HOW TO COMPLETE THIS TASK: Lines from the start of the data through the line containing "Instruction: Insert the" must be given again exactly. Leave the others out.
==== STUDY MATERIAL ====
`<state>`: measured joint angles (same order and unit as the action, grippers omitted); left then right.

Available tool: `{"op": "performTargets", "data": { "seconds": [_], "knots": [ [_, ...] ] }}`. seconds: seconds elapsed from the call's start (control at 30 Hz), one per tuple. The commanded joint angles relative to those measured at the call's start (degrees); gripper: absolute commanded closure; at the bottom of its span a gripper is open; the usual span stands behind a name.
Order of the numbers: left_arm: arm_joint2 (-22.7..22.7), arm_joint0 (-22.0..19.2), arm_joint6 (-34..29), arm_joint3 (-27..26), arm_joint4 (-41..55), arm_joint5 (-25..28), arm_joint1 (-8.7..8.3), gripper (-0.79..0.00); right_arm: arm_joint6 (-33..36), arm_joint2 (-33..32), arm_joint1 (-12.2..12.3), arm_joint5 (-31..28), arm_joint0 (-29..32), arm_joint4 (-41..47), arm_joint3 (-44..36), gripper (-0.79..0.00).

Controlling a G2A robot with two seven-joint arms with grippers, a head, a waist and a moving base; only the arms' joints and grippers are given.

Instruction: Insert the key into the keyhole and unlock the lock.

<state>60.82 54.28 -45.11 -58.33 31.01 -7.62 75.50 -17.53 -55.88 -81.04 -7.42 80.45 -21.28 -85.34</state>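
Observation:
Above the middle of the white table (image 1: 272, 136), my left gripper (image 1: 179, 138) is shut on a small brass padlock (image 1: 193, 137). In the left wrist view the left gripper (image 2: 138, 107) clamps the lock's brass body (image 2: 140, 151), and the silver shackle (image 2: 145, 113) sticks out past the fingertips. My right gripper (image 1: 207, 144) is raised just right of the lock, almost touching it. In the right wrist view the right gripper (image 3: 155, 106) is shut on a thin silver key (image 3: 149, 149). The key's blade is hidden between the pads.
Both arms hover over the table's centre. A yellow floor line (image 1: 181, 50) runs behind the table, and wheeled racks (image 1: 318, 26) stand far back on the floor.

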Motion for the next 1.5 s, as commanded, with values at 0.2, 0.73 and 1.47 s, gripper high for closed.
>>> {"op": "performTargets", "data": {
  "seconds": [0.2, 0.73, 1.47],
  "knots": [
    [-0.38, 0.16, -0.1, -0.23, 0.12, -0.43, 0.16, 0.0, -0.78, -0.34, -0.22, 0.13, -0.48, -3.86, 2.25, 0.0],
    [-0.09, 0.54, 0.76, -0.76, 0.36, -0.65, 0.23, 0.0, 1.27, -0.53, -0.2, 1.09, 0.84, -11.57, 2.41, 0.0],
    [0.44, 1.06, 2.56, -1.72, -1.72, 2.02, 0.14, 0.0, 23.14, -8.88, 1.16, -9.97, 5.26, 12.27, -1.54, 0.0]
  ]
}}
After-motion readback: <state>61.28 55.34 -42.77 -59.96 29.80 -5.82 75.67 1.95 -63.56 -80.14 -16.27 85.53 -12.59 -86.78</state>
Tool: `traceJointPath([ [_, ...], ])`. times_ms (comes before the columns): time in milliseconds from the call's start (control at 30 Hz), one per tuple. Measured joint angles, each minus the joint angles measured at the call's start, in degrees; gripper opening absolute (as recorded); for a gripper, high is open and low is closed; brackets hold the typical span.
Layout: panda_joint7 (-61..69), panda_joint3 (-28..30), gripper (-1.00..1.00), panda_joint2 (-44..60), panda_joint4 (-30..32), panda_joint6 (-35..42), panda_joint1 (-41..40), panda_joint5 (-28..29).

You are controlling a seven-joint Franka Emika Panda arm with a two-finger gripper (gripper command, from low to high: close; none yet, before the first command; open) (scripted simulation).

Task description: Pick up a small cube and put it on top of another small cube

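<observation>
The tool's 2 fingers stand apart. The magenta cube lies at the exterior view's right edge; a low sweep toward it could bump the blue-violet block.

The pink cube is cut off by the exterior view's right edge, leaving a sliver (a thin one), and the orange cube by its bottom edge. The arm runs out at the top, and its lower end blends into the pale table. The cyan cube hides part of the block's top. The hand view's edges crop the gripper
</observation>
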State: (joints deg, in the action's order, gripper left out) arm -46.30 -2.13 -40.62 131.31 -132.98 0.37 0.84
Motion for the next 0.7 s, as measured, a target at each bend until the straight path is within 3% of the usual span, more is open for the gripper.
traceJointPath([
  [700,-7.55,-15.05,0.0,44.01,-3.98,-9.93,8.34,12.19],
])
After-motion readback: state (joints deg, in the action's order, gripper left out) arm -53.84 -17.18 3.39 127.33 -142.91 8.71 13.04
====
WRITTEN SOLUTION:
`<state>`: measured joint angles (same order and unit as the action, grippers omitted); left then right.

Available tool: `{"op": "performTargets", "data": { "seconds": [_], "knots": [ [_, ...] ] }}`. seconds: seconds elapsed from the call's start (control at 30 Hz), one per tuple. The commanded joint angles relative to those measured at the call's start (degrees); gripper: absolute commanded closure; at the bottom of its span a gripper is open; the usual span stands behind a name.
Order of the numbers: left_arm: arm_joint2 (-22.7..22.7), arm_joint0 (-22.0..19.2), arm_joint6 (-34..29), arm_joint3 (-27..26), arm_joint4 (-41..55), arm_joint5 (-25..28), arm_joint1 (-8.7..8.3), gripper (-0.79..0.00); right_arm: arm_joint6 (-33..36), arm_joint2 (-33..32), arm_joint1 (-12.2..12.3), arm_joint5 (-31..28), arm_joint0 (-29..32), arm_joint4 (-41..47), arm_joint3 (-44..36), gripper (-0.79..0.00).

Controlling a G2A robot with two seven-joint arms with grippers, a head, a waist and a moving base; only the arms' joints and grippers are given.

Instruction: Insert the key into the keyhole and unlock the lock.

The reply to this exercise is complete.